I am currently admittedly not 100% sure, why we do not parse this one. Most probably the date format is not following some RFC spec? On the long run, we should definitely make the parsing more lenient, I think – I’ll keep a note, but cannot promise a quick turnaround.

In the meantime, a workaround would be to parse this data manually, by taking it from the HTTP headers. You can get them with the HTTP Result Data Extractor:

Hope this helps for now.

–Philipp

[edit] Format looks fine according to RFC. Currently not sure why this happens?!

1 Like

I tried getting the cookie with Python, however the issue persists. V strange.

Python workflow enclosed.

Faulty_Cookie_Example.knwf (18.4 KB)

@Nancyjay I was able to fix this in the Palladian library. If you’d like to give a pre-release version a test drive during the next days, please get in touch with me at mail@palladian.ws

Thanks!
Philipp

May I ask what changes you have made to the Palladian nodes? We use them quite frequently so it would be useful to know to prepare for such changes. :slight_smile:

Also thank you for your timely response and action.

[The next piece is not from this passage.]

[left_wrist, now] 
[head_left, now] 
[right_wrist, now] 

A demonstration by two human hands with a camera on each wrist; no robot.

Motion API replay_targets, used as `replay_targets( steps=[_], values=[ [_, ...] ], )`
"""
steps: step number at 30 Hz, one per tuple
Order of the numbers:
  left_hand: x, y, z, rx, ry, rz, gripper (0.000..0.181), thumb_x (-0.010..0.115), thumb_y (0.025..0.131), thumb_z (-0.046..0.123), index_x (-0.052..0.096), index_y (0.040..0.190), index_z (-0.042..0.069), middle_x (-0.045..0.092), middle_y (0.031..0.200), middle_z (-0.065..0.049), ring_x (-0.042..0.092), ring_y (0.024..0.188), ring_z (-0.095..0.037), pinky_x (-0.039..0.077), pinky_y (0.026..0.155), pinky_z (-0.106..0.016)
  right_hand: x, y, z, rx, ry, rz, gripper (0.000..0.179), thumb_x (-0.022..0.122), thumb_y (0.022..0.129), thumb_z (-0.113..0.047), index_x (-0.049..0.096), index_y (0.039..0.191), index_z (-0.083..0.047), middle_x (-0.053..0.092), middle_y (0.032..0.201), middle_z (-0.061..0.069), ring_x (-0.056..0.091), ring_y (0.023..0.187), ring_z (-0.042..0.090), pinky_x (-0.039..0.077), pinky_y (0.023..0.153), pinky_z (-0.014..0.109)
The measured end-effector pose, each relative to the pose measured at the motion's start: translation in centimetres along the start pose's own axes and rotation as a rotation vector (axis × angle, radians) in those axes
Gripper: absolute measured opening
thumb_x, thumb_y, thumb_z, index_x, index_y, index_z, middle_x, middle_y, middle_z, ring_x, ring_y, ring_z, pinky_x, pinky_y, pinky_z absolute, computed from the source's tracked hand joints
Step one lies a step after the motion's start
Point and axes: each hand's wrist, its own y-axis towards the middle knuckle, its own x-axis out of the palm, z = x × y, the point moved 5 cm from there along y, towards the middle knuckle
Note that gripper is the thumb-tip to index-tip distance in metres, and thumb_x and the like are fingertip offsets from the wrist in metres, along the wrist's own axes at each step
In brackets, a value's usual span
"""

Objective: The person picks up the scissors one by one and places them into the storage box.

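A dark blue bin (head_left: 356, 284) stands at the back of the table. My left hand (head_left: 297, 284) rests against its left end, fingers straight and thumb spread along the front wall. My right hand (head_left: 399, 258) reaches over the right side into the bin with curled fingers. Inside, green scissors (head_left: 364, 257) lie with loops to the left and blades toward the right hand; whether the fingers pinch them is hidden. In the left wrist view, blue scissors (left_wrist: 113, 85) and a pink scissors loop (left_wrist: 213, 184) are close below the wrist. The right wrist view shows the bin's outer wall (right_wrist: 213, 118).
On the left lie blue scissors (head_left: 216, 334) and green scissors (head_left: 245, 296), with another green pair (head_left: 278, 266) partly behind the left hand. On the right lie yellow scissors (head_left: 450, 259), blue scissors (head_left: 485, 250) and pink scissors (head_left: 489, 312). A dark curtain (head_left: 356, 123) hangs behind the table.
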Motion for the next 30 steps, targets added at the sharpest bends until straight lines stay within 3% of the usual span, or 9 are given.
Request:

Regarding changes: You can find the official change log on the NodePit page – consider this the official channel regarding all Palladian updates:

Beside that, I’ve always tried to give a quick wrap up here in forums, e.g. here:

https://forum.knime.com/c/community-extensions/palladian-selenium/34

– Philipp

1 Like

[edit] Sorry, here’s the proper link:

1 Like

Same issue here. Updated to 2.3 on Knime 4.1 but the issue still persists.

It’s not yet fixed (except in the mentioned pre-release versions.)

–P

OK because of your references to the changelog I assumed its already there. Made a workaround with a java snipped but would be great to have these nodes working again. Based on your gitlab code you are going to switch to the HttpClientBuilder right ?